▶ Directions: Please keep to the lines below from the one with "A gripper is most" through the one with "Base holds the", and restate them word for word, ends included.

Data entries:
==========

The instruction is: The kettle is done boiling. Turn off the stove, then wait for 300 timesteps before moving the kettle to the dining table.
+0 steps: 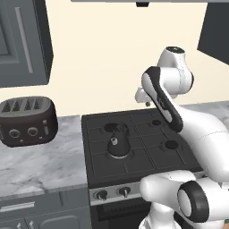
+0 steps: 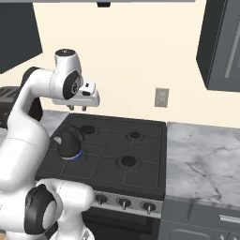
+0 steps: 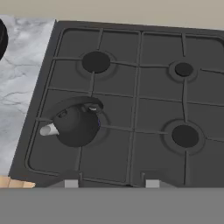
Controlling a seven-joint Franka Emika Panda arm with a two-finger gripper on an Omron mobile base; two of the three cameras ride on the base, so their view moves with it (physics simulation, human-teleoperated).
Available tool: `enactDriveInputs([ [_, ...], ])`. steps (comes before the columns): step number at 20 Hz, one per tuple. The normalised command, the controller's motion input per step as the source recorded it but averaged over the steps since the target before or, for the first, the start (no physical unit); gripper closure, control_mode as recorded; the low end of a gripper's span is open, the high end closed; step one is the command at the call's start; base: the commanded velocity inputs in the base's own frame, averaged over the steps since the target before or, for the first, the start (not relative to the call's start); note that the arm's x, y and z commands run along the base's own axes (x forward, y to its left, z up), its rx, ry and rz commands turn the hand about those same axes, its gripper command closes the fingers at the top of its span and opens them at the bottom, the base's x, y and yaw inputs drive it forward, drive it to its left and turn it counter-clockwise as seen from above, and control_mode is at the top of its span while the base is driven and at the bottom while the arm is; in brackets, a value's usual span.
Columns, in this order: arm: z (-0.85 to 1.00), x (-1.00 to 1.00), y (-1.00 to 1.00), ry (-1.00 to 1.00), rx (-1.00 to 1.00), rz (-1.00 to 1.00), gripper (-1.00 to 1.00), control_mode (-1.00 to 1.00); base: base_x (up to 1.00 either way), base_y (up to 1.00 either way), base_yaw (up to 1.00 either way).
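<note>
Big black stove [image 1: 143, 152] with knobs [image 2: 124, 203] along the front. Small kettle [image 1: 118, 144] sitting on the front left burner, blue flame [image 2: 76, 155] showing under it. End effector [image 2: 77, 108] up high above the stove, holding nothing, partly open. Could bump the kettle or turn the wrong knob.

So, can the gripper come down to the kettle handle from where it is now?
Probably yes. The gripper hangs high over the back of the stove, its jaws part open and empty. The kettle stands alone on the front left burner, and nothing lies between them.
</note>
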Motion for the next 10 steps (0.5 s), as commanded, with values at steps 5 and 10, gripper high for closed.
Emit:
enactDriveInputs([
  [5, 0.00, -0.25, 0.00, -0.11, 0.00, 0.00, -1.00, -1.00, 0.00, 0.00, 0.00],
  [10, 0.00, -0.39, 0.02, -0.18, 0.00, 0.00, -1.00, -1.00, 0.00, 0.00, 0.00],
])
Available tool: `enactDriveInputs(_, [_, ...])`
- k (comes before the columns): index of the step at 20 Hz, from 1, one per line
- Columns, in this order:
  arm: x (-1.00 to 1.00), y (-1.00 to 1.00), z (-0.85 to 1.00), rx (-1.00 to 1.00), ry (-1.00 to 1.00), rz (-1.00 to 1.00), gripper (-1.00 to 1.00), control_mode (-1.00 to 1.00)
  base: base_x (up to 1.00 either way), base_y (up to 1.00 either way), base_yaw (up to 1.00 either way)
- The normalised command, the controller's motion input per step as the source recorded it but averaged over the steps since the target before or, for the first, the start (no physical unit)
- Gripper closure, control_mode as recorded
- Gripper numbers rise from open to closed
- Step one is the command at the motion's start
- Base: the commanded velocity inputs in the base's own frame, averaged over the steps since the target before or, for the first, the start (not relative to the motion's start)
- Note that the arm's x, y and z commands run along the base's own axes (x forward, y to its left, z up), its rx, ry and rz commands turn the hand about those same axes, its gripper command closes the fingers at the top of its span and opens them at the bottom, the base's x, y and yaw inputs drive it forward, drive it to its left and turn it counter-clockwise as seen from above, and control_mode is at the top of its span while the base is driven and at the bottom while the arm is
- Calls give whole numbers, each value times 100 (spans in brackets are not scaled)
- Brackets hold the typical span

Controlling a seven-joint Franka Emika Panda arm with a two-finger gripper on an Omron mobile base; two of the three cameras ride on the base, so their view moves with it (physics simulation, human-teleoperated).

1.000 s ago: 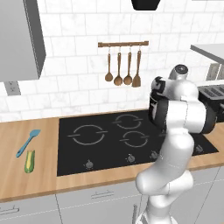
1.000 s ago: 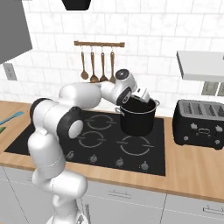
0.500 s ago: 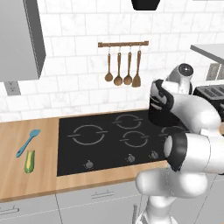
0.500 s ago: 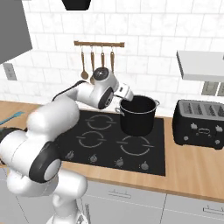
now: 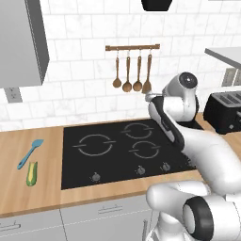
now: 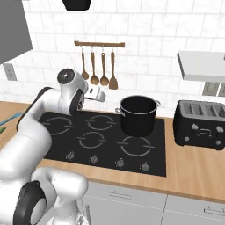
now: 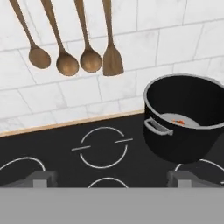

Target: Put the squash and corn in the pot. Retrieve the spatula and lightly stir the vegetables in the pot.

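The black pot [image 6: 138, 116] stands on the hob's back right burner. In the hand view the pot [image 7: 188, 118] is at the right, and a small orange bit shows on its pale floor; I cannot tell if that is the squash. My gripper [image 6: 102, 95] hovers above the hob to the left of the pot, apart from it. In the hand view my gripper [image 7: 112, 180] is open, its fingertips [image 7: 41, 179] wide apart with nothing between them. The corn [image 5: 30, 172] lies on the wooden counter left of the hob, and the light-blue spatula [image 5: 29, 153] lies just behind it.
Brown wooden spoons and a turner [image 6: 99, 66] hang from a rail on the tiled wall behind the hob [image 6: 105, 136]. A black toaster [image 6: 200, 125] sits on the counter right of the pot. A shelf [image 6: 202, 66] juts out above it.
The arm has swung left, carrying the hand from over the pot to the left of it. The jaws have stayed open. Corn and spatula lie as before.
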Motion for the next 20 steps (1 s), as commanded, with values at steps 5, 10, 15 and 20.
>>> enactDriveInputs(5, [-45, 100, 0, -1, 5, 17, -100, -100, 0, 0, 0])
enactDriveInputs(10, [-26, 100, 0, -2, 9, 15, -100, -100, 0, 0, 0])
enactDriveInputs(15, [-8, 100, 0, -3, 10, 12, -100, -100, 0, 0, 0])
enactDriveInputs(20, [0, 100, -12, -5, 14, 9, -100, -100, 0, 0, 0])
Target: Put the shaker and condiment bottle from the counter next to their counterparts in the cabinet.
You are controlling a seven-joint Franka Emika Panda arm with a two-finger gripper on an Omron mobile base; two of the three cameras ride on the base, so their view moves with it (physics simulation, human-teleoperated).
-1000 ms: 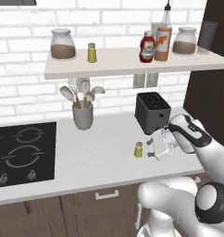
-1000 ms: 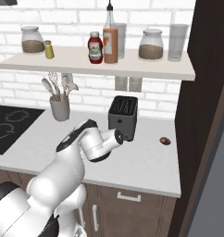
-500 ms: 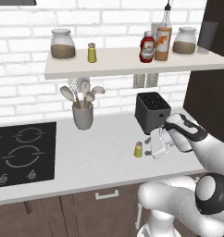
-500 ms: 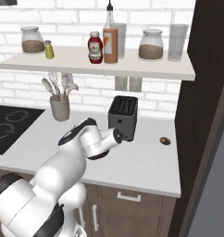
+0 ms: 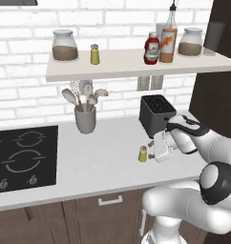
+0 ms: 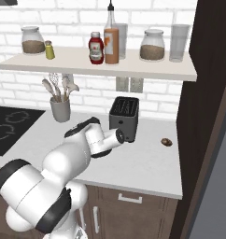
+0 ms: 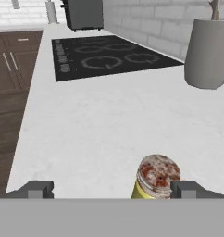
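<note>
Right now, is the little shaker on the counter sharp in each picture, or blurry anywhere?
Left base view: the shaker is small but crisp, in flat even light, beside the open hand. Hand view: the shaker is close and soft-edged, its speckled cap smeared, its base cut off at the bottom.

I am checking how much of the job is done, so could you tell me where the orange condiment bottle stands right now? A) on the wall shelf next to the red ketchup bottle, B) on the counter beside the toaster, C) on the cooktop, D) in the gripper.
A: the orange condiment bottle stands on the shelf right beside the ketchup bottle, while the open gripper sits low by the shaker on the counter.
</note>
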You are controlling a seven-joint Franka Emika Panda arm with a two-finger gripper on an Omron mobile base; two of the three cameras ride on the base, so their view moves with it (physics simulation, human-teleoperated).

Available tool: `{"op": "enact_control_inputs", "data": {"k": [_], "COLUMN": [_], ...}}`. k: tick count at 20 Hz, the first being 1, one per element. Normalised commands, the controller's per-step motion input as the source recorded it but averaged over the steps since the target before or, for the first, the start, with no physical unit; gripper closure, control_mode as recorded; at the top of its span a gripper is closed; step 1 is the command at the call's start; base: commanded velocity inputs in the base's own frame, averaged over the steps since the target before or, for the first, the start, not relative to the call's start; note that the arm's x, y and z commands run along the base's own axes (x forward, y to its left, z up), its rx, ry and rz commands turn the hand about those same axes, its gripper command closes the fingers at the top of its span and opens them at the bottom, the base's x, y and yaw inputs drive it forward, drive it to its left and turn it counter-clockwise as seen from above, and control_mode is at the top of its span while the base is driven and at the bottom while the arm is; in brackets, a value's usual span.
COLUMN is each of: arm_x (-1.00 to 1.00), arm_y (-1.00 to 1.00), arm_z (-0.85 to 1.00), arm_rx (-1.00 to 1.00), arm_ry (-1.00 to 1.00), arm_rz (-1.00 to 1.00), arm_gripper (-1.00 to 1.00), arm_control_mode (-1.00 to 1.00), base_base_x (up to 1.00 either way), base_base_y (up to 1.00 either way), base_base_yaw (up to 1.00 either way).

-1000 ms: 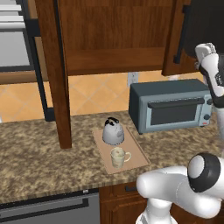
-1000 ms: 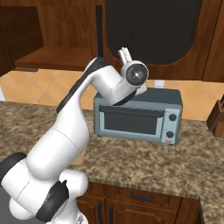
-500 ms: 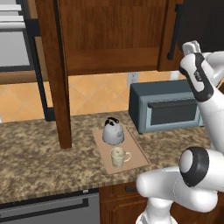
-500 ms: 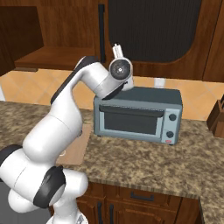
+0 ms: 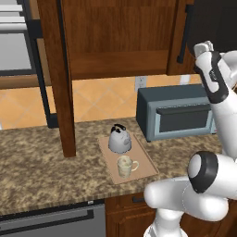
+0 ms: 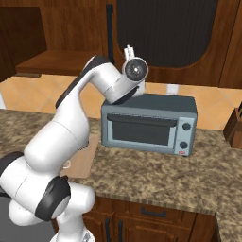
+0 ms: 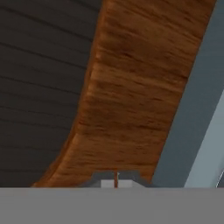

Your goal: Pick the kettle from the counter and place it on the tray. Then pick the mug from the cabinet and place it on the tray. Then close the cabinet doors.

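Overhead, the cabinet doors (image 5: 58, 74) are the remaining job: the right door (image 6: 160, 33) lies just ahead of the gripper (image 6: 128, 50), its long axis vertical. Kettle (image 5: 120, 138) and mug (image 5: 125, 166) sit on the tray (image 5: 147, 163). Fingers pinched together, holding nothing.
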Motion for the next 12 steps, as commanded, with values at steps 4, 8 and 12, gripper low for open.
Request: {"op": "enact_control_inputs", "data": {"k": [4, 8, 12], "arm_x": [0.17, -0.31, -0.91], "arm_y": [0.29, 0.11, 0.00], "arm_z": [-0.29, 0.07, 0.60], "arm_rx": [0.08, 0.08, -0.10], "arm_ry": [-0.25, -0.43, 0.02], "arm_rz": [0.00, -0.01, -0.07], "arm_gripper": [1.00, 1.00, 1.00], "arm_control_mode": [-1.00, -1.00, -1.00], "base_base_x": [0.00, 0.00, 0.00], "base_base_y": [0.00, 0.00, 0.00], "base_base_yaw": [0.00, 0.00, 0.00]}}
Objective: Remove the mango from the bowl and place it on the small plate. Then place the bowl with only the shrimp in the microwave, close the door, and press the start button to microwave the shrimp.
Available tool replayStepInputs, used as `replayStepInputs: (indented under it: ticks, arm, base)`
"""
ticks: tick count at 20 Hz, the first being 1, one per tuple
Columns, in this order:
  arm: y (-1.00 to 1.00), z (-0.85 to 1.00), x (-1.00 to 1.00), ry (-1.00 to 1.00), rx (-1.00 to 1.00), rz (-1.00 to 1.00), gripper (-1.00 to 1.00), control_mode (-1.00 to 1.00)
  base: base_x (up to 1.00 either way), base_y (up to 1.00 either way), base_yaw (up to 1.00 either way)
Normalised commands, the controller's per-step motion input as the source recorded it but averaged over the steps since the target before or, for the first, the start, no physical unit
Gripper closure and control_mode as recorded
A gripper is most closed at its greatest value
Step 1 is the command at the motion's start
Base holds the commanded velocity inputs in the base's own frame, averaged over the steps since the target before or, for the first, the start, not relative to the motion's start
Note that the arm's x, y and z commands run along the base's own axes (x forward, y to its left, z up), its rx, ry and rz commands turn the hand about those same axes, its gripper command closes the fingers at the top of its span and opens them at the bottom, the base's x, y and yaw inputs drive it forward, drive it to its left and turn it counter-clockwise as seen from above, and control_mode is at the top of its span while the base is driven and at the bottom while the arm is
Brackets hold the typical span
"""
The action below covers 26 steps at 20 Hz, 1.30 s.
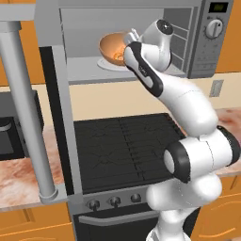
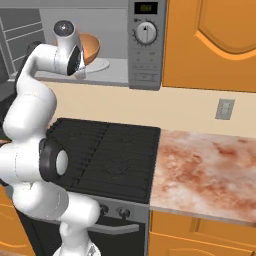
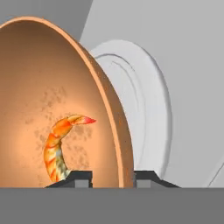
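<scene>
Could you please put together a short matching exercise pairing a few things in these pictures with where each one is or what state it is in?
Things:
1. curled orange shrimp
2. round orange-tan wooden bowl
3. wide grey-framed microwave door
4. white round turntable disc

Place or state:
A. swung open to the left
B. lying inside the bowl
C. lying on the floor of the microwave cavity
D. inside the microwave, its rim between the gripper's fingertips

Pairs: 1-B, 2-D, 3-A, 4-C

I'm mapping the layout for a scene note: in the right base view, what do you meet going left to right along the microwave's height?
Gripper → bowl → microwave's control panel → orange cabinet door.
</scene>
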Motion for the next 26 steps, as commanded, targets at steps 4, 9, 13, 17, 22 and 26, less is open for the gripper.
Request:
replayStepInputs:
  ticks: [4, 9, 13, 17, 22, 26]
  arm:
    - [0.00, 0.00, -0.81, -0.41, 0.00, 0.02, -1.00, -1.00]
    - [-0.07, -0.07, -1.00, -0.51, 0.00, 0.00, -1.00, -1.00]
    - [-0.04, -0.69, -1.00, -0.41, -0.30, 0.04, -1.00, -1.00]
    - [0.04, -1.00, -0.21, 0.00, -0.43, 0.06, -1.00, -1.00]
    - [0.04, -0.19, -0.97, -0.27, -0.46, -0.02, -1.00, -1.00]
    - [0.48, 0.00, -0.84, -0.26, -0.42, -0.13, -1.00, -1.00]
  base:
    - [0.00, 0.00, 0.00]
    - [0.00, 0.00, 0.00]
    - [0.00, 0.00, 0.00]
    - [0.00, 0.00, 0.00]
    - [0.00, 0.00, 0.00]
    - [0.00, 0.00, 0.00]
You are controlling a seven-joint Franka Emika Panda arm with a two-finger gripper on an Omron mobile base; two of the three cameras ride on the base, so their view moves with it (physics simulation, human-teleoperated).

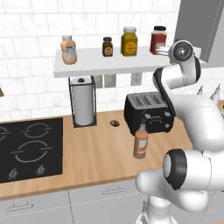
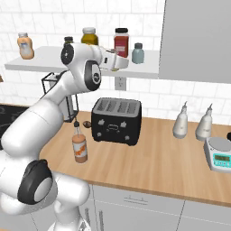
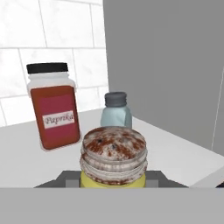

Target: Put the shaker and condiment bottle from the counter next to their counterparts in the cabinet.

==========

▶ The completed task:
A gripper is most closed at its greatest value
Step 1 is the command at the motion's start
Base holds the commanded velocity inputs in the base's own frame, averaged over the steps since the target before or, for the first, the start, not relative to the motion's start

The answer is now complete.